BIOGRAFIA

Gianni Carta (Cagliari, 1992) è un artista visivo la cui ricerca si sviluppa principalmente attraverso la pittura e il disegno, intesi come strumenti di indagine sull’esperienza umana e sulle sue condizioni di fragilità. La sua pratica si concentra su una riflessione esistenziale, in cui il segno e la materia diventano veicolo di tensioni interiori, presenze instabili e stati percettivi che sfuggono a una definizione univoca.

Si forma presso il Liceo Artistico “Foiso Fois” di Cagliari e prosegue gli studi a Bologna, dove si specializza in Pittura – Arti visive all’Accademia di Belle Arti, conseguendo il diploma nel 2020. Durante il percorso accademico prende parte, nel corso del tirocinio presso lo studio di Moira Ricci, alla realizzazione dell’opera Andata e Ritorno, esposta a Gibellina nel 2019, esperienza che contribuisce a rafforzare il suo interesse per una pratica pittorica come spazio di relazione tra immagine, memoria e territorio.
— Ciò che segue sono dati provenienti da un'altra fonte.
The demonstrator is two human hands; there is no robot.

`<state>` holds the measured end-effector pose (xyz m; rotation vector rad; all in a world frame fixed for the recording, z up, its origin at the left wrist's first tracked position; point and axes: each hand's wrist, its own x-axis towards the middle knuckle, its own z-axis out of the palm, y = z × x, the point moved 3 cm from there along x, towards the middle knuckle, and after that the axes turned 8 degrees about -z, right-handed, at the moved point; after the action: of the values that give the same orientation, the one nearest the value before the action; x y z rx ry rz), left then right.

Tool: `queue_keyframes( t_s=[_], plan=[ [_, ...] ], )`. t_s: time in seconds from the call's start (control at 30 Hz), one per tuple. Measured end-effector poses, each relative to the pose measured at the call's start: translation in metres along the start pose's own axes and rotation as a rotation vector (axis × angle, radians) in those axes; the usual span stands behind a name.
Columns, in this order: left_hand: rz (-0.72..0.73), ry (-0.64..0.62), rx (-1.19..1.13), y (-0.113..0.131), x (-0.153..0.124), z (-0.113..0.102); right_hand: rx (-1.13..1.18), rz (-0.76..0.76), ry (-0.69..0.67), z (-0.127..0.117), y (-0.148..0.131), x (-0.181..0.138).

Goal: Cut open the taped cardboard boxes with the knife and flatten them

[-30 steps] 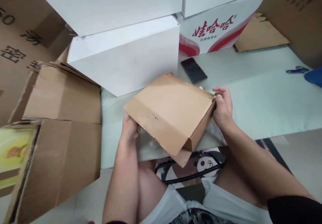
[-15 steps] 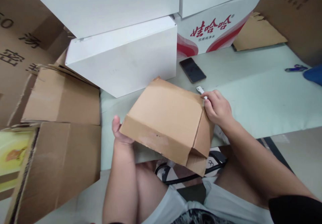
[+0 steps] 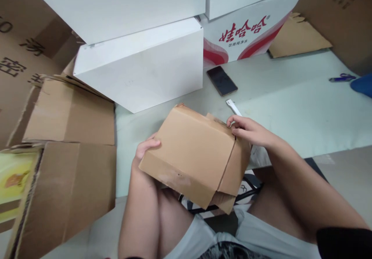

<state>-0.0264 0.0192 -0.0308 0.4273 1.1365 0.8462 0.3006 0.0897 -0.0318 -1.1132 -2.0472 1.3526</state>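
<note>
A small brown cardboard box (image 3: 194, 146) is tilted in front of me, above the near edge of the table. My left hand (image 3: 147, 148) grips its left side, thumb on the upper face and the other fingers hidden beneath. At the far right corner my right hand (image 3: 247, 130) has its fingers curled on the edge beside a raised flap (image 3: 215, 118). Loose flaps hang at the box's near right corner. Just beyond my right hand a slim white tool (image 3: 233, 107) lies on the table, its near end hidden by the hand.
A black phone (image 3: 222, 80) lies on the pale green table (image 3: 305, 111). White boxes (image 3: 145, 69) stand along the back. Brown cartons (image 3: 75, 185) fill the left side. Purple-handled scissors (image 3: 342, 78) and a blue object (image 3: 362, 86) lie at the far right.
The box has come down and nearer to me, and a flap now shows at its far edge. My left thumb has moved onto its top; my right hand has shifted slightly nearer me.
</note>
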Motion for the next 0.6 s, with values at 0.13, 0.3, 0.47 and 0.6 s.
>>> queue_keyframes(
  t_s=[0.13,0.3,0.47,0.6],
  plan=[
    [0.011,-0.019,-0.027,0.003,-0.002,0.006,0.073,0.01,0.011,0.0,0.001,0.0],
    [-0.014,-0.033,-0.068,0.002,-0.001,0.007,0.308,0.004,0.074,0.001,-0.001,-0.001],
    [0.007,-0.089,-0.103,0.002,-0.003,0.012,0.627,0.147,0.173,0.003,0.002,-0.003],
    [0.01,-0.108,-0.129,0.003,-0.005,0.017,0.654,0.2,0.213,0.002,0.004,-0.002]
  ],
)
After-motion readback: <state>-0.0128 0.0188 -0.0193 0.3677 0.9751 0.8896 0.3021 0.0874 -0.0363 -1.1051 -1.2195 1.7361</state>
Dal 2020 vive e lavora a Cagliari, dove porta avanti la propria ricerca artistica attraverso mostre personali e collettive. 

Ha partecipato a esposizioni in diverse sedi italiane ed è stato selezionato tra i finalisti di concorsi nazionali, tra cui il Premio Candiani al SAC di Robecchetto con Induno, occasione in cui un’opera è entrata in una collezione privata legata alla famiglia Candiani, e il Premio Amica, promosso dall’omonima rivista italiana, che gli ha dedicato uno spazio nell’edizione di maggio. Tra le mostre personali si segnalano Trame del tempo presso Villa Siotto a Sarroch e Mutationes al T Hotel di Cagliari, dove opere di grande formato sono entrate nella collezione privata dell’hotel.

Poetica

La ricerca artistica di Gianni Carta si sviluppa attorno a interrogativi sull’esistenza, sugli archetipi e sulle strutture profonde che condizionano l’essere umano.

Le opere non mirano alla rappresentazione del reale, né a una dimensione simbolica riconducibile a codici comuni. Piuttosto, si configurano come campi sensibili in cui forme, corpi e spazi organici emergono e si dissolvono, restituendo una riflessione sulla fragilità, sulla memoria e sull’instabilità dell’esistenza. La pittura diventa così un atto necessario, un tentativo di dare forma a ciò che resta sospeso tra presenza e assenza.

Figure antropomorfe ambigue, spesso al limite della definizione, abitano superfici attraversate da tensioni e stratificazioni materiche. Il corpo non è inteso come soggetto riconoscibile, ma come luogo di passaggio, attraversato da pulsioni, trasformazioni e stati emotivi che si manifestano attraverso il gesto pittorico.

L’artista predilige l’uso di materiali tradizionali come carboncino, sanguigna e olio, applicati su carta scenografica o tela. L’assenza di simboli riconoscibili e di riferimenti narrativi diretti lascia spazio a una costruzione dell’immagine basata sulle sensazioni, in cui colore, linea e spazio cercano un equilibrio instabile, mai definitivo.

L’impiego di grandi formati consente una gestualità ampia e immersiva, favorendo una relazione fisica e percettiva con l’opera. L’esperienza visiva diventa così un incontro diretto, in cui l’osservatore è chiamato a confrontarsi con un’immagine che non offre risposte, ma apre a una dimensione di ascolto e sospensione.